Moscow - Russian prosecutors said on Wednesday they were preparing the necessary papers to get businessman Vladimir Gusinsky extradited to Moscow on charges of alleged fraud after he was arrested in Spain.

Gusinsky, detained at Russia's request on Tuesday, has called the charges political and part of an official clampdown on the Russian press. He has come under heavy pressure this year, and was jailed briefly in June, also on fraud charges.

"The Prosecutor General's Office of Russia is currently preparing the necessary documents to solve the question of Gusinsky's extradition in line with the European Convention of 1957 'On Extradition'," the office said in a statement.

Spain and Russia have no direct extradition treaty and work under the 1957 international convention.

The prosecutor's office said it had officially informed Spain about the charges of large-scale fraud which Gusinsky faced and of an arrest warrant issued on November 13.

Gusinsky's media, which include Russia's only independent national television station, NTV, have often criticised the Kremlin and he has said this is why he has been pressured.

A Spanish lawyer told Reuters in Madrid he saw no quick decision on Gusinsky.

"This is an extradition that will be very hard fought," said Manuel Oye, a lawyer specialising in extradition. "It's not your typical example. Cases that are economic and also smell of politics have to be studied very closely and cautiously."

Spanish police seized Gusinsky at his home in the luxury Atlantic resort of Sotogrande near the southern city of Cadiz.

"You are making a big mistake. You don't know who I am, I'm a friend of Bill Clinton's," Spanish daily El Pais quoted Gusinsky as saying to the four policemen who arrested him.

His lawyers have five days to appeal against his preventive jailing. Court sources said they were likely to fail as his high profile and financial clout increased the risk he could flee.

Russia has 40 days to send Spain documentation to back its extradition request, which needs to be translated and checked by the High Court before going to the cabinet for approval. Only then will the court investigation begin and, once finished, its opinion will be returned to ministers for a final decision.

Other extradition cases have taken up to nine months.

Gusinsky Sees Political Motive

Interpol, the international police organisation, has said it was checking the truth of allegations by Gusinsky that the fraud charges have been made on political grounds.

Gusinsky was jailed in June on embezzlement charges, related to a privatisation deal from the early 1990s. He was released after three days and later allowed to leave Russia.

The prosecutor's office has preferred and lifted several charges against Gusinsky. It is not clear on exactly which of them he is wanted now.
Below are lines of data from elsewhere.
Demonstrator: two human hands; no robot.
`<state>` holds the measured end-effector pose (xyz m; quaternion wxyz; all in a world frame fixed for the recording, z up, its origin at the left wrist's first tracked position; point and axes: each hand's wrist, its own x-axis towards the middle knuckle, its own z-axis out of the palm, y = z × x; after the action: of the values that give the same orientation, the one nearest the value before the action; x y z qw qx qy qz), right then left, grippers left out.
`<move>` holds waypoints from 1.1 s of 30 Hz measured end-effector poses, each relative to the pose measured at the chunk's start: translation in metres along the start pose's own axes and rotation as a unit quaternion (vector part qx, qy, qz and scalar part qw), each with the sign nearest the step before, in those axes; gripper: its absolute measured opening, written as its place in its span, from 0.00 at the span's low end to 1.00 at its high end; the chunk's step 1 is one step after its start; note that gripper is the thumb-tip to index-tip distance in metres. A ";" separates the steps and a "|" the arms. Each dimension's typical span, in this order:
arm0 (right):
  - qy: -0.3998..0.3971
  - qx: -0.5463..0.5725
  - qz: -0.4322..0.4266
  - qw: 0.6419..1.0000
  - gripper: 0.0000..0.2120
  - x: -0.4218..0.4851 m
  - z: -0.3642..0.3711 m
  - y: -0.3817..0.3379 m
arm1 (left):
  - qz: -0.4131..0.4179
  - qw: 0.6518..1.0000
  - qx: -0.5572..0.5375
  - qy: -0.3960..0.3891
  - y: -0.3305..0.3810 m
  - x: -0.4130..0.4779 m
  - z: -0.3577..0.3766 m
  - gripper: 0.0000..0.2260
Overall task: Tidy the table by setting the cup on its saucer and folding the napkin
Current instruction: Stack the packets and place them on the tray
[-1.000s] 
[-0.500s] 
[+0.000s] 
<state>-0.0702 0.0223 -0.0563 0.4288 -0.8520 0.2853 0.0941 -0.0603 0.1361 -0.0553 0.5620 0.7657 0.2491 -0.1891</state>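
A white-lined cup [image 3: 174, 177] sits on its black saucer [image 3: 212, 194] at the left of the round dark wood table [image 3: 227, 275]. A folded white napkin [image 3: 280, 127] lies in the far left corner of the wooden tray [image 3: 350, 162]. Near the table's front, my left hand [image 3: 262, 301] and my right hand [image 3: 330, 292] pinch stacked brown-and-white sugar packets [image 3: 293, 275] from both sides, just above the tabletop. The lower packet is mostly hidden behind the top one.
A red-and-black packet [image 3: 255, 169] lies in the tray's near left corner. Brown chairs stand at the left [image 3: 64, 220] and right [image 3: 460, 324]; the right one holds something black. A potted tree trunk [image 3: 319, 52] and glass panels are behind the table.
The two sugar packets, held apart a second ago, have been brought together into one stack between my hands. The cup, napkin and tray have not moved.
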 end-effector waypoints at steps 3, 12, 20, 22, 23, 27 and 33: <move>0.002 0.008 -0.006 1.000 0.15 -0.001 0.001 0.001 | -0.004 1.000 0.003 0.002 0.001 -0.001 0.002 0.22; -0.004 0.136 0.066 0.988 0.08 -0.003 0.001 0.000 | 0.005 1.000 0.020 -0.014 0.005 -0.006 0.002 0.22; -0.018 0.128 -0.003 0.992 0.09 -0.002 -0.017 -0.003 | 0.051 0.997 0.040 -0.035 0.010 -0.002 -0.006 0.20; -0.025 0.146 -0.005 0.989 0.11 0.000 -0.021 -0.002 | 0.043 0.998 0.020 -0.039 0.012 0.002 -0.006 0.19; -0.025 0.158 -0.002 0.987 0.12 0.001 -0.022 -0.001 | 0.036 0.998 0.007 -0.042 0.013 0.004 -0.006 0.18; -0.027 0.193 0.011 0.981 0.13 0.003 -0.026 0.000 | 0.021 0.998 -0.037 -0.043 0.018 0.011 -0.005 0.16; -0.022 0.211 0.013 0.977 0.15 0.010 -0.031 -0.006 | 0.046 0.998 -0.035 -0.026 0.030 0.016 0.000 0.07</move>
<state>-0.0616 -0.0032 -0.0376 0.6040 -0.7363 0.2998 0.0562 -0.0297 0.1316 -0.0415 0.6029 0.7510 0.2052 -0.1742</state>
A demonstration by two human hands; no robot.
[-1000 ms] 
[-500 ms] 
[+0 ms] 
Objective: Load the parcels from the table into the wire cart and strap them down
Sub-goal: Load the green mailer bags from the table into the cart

The United States expressed concern on Tuesday over his arrest and said the pursuit of the media magnate posed a threat to the independence of the Russian media.

Even without the charges of alleged fraud, Gusinsky's hold on his media firms has been weakened by a deal he signed with giant state-controlled gas company Gazprom.

Under the deal, made to settle outstanding debts, Gazprom took 46 percent of Gusinsky's NTV, plus 19 percent held with no voting rights as collateral to cover outstanding debts.

President Vladimir Putin has responded to the allegations of a crackdown on press freedom by insisting a free media is a vital part of post-Soviet society. But he has also accused media owners of acting "against the state".